(What is required): Print the line containing "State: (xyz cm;" and every line after it exactly as written, through the end of the records.

Extracted data entries

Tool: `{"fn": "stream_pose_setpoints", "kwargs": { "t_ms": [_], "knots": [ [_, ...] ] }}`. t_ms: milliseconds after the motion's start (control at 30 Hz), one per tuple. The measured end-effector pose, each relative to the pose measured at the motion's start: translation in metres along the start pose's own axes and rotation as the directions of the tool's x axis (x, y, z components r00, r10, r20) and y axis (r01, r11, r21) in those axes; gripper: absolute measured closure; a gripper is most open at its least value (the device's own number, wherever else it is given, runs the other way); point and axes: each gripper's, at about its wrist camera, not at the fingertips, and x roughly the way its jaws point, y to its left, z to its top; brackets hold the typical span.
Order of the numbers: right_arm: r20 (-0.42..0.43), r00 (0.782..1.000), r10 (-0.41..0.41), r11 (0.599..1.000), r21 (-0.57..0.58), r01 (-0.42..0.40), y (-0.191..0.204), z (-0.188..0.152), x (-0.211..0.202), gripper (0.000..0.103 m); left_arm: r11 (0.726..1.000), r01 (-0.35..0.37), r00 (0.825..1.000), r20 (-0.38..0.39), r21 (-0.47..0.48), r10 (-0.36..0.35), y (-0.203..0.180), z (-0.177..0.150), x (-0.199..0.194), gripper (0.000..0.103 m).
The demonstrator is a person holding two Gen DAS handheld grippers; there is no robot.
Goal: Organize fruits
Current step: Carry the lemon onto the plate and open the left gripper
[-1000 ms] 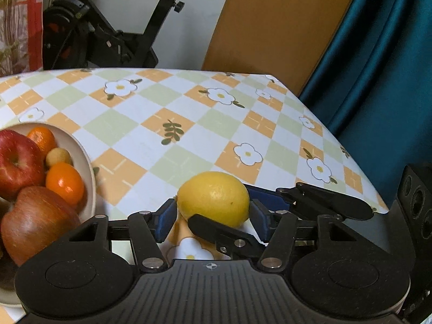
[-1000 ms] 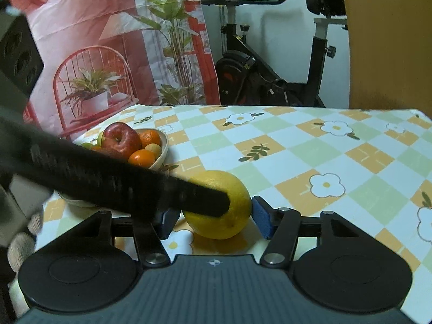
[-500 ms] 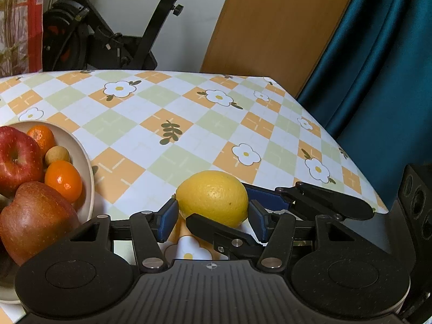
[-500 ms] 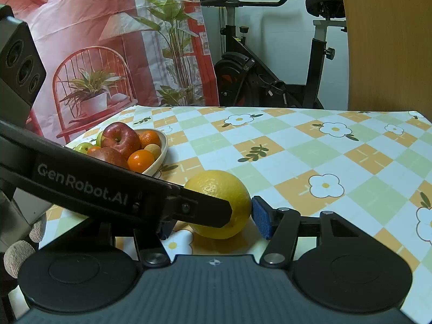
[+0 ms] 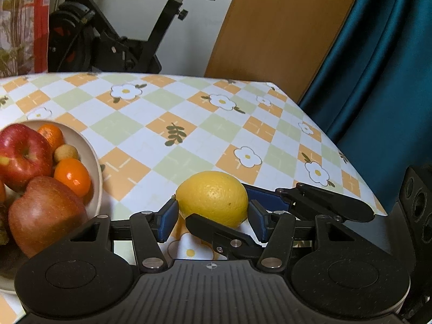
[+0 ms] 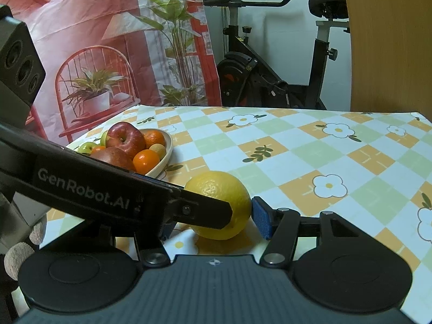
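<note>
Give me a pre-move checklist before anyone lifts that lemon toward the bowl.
1. Left gripper seated on the lemon: ok, both blue pads meet its sides.
2. Right gripper seated on the lemon: cannot tell, one pad is hidden behind the left gripper's finger.
3. Only one gripper on the lemon: not ok, both straddle it with fingers crossing.
4. Path to the bowl: ok, only bare tablecloth between.
5. Room in the bowl: cannot tell, the visible part is heaped with apples and oranges.
</note>
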Motion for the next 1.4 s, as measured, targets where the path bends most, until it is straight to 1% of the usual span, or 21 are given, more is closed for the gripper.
{"fn": "stream_pose_setpoints", "kwargs": {
  "t_ms": [167, 267, 433, 633, 767, 900, 1067, 1233, 1400],
  "knots": [
    [0.03, 0.999, 0.01, 1.0, -0.006, -0.01, 0.006, 0.004, -0.006, 0.043, 1.0, 0.001, 0.999, 0.037, -0.012, -0.001, 0.002, -0.001, -0.013, 0.044],
    [0.034, 0.999, 0.016, 1.0, -0.012, -0.016, 0.01, 0.006, -0.008, 0.043, 1.0, -0.006, 0.998, 0.057, -0.008, 0.006, 0.002, -0.004, -0.022, 0.044],
    [0.045, 0.998, 0.035, 0.998, -0.05, -0.033, 0.026, 0.014, -0.011, 0.043, 0.998, -0.006, 0.994, 0.112, -0.056, 0.012, 0.013, -0.005, -0.046, 0.044],
    [0.078, 0.995, 0.062, 0.993, -0.106, -0.054, 0.05, 0.033, -0.011, 0.043, 0.997, -0.015, 0.979, 0.203, -0.078, 0.031, 0.026, -0.001, -0.078, 0.044],
    [0.089, 0.992, 0.088, 0.985, -0.156, -0.073, 0.068, 0.047, -0.006, 0.043, 0.994, -0.012, 0.971, 0.238, -0.11, 0.038, 0.043, 0.002, -0.095, 0.045],
    [0.084, 0.989, 0.123, 0.976, -0.189, -0.106, 0.085, 0.059, 0.008, 0.043, 0.988, -0.014, 0.967, 0.248, -0.151, 0.052, 0.065, 0.008, -0.105, 0.045],
    [0.056, 0.982, 0.179, 0.967, -0.195, -0.165, 0.104, 0.077, 0.039, 0.043, 0.975, -0.029, 0.966, 0.246, -0.219, 0.084, 0.099, 0.022, -0.108, 0.046],
    [0.02, 0.976, 0.217, 0.953, -0.221, -0.208, 0.125, 0.092, 0.072, 0.043, 0.964, -0.037, 0.973, 0.212, -0.261, 0.095, 0.136, 0.033, -0.108, 0.046],
    [-0.029, 0.976, 0.215, 0.942, -0.256, -0.215, 0.143, 0.095, 0.098, 0.043, 0.949, -0.038, 0.98, 0.176, -0.313, 0.097, 0.163, 0.033, -0.103, 0.045]
  ]
}}
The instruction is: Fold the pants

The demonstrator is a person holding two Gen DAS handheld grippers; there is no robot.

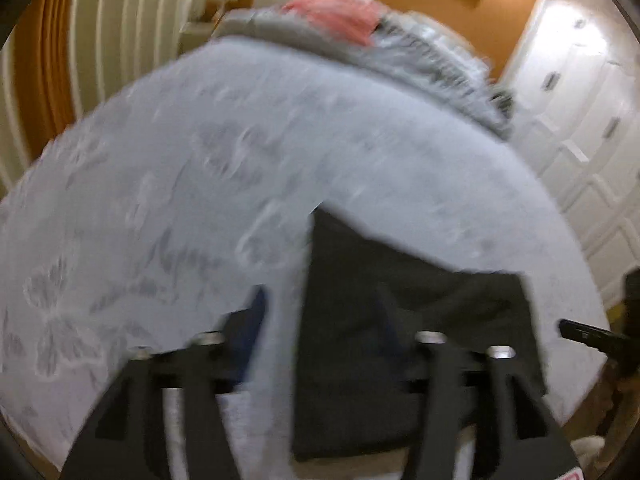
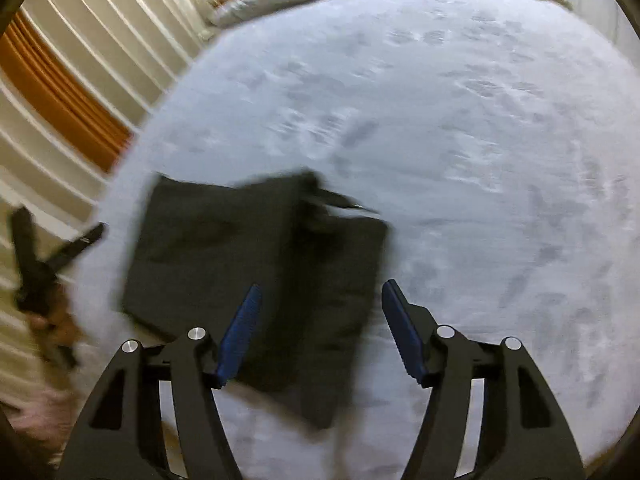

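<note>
Nearby — grey bedding [image 1: 420, 56] beyond pants [image 1: 400, 320].

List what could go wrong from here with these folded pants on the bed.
1. The dark pants lie folded near the bed's front edge, so a nudge might slide them off.
2. A loose strip sticks out at the far corner; it may catch and undo the fold.
3. Both tongs, left and right, stand open just above the cloth, and both views are blurred, so a fast pass could snag it.
</note>
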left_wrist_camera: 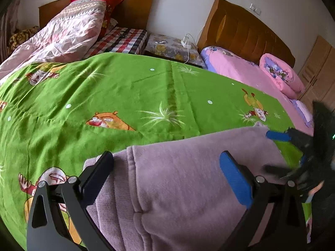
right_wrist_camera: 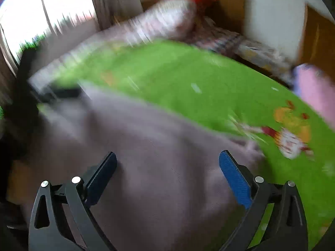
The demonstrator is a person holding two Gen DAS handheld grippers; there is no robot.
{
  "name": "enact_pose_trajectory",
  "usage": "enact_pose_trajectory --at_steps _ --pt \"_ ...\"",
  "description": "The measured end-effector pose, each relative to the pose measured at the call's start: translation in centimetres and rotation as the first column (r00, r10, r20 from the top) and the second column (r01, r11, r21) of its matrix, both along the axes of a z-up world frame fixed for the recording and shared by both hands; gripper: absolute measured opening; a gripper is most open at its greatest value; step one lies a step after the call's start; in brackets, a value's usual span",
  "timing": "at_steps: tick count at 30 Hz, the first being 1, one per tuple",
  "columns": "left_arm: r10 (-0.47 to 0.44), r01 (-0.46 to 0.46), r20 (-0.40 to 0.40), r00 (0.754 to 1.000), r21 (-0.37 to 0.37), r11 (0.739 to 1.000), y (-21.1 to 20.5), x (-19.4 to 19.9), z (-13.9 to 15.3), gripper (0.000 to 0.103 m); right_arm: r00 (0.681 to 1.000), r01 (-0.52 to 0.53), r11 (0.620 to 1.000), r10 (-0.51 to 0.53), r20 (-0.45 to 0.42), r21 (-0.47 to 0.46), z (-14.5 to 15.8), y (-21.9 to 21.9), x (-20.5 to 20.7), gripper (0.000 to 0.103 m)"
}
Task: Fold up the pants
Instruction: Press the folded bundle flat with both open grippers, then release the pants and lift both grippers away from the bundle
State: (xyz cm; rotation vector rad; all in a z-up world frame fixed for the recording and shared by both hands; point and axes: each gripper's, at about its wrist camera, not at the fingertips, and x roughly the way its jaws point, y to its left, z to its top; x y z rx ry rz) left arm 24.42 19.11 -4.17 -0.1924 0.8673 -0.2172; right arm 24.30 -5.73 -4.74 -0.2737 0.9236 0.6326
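Mauve fleece pants [left_wrist_camera: 178, 177] lie folded on the green cartoon bedspread [left_wrist_camera: 125, 96], their ribbed waistband at the near left. My left gripper [left_wrist_camera: 167, 177] is open and hovers over the pants, its fingers apart on either side of the cloth. My right gripper [left_wrist_camera: 293, 146] shows blurred at the right edge of the left wrist view, by the pants' far corner. In the blurred right wrist view the right gripper [right_wrist_camera: 167, 177] is open above the pants [right_wrist_camera: 136, 156], and the left gripper [right_wrist_camera: 58, 93] shows dark at the left.
A pink patterned quilt [left_wrist_camera: 62, 37] and red pillow lie at the back left by a wooden headboard [left_wrist_camera: 134, 6]. A nightstand [left_wrist_camera: 173, 48] with a charger stands between beds. A pink bed [left_wrist_camera: 251, 73] with a rolled quilt is at right. A window [right_wrist_camera: 41, 14] is at left.
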Motion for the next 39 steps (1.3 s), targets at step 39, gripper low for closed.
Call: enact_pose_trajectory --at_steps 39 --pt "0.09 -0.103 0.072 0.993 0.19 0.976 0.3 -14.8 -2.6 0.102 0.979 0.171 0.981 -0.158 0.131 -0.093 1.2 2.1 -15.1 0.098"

(Solution to this exercise):
State: (xyz cm; rotation vector rad; all in a z-up world frame fixed for the recording and shared by both hands; point and axes: each gripper's, at about its wrist camera, not at the fingertips, and x roughly the way its jaws point, y to its left, z to its top; x y z rx ry rz) left arm 24.42 19.11 -4.17 -0.1924 0.8673 -0.2172; right arm 24.30 -5.73 -4.74 -0.2737 0.9236 0.6326
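Mauve fleece pants [left_wrist_camera: 178, 177] lie folded on the green cartoon bedspread [left_wrist_camera: 125, 96], their ribbed waistband at the near left. My left gripper [left_wrist_camera: 167, 177] is open and hovers over the pants, its fingers apart on either side of the cloth. My right gripper [left_wrist_camera: 293, 146] shows blurred at the right edge of the left wrist view, by the pants' far corner. In the blurred right wrist view the right gripper [right_wrist_camera: 167, 177] is open above the pants [right_wrist_camera: 136, 156], and the left gripper [right_wrist_camera: 58, 93] shows dark at the left.
A pink patterned quilt [left_wrist_camera: 62, 37] and red pillow lie at the back left by a wooden headboard [left_wrist_camera: 134, 6]. A nightstand [left_wrist_camera: 173, 48] with a charger stands between beds. A pink bed [left_wrist_camera: 251, 73] with a rolled quilt is at right. A window [right_wrist_camera: 41, 14] is at left.
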Motion for the next 39 steps (1.3 s), targets at step 39, gripper low for closed.
Call: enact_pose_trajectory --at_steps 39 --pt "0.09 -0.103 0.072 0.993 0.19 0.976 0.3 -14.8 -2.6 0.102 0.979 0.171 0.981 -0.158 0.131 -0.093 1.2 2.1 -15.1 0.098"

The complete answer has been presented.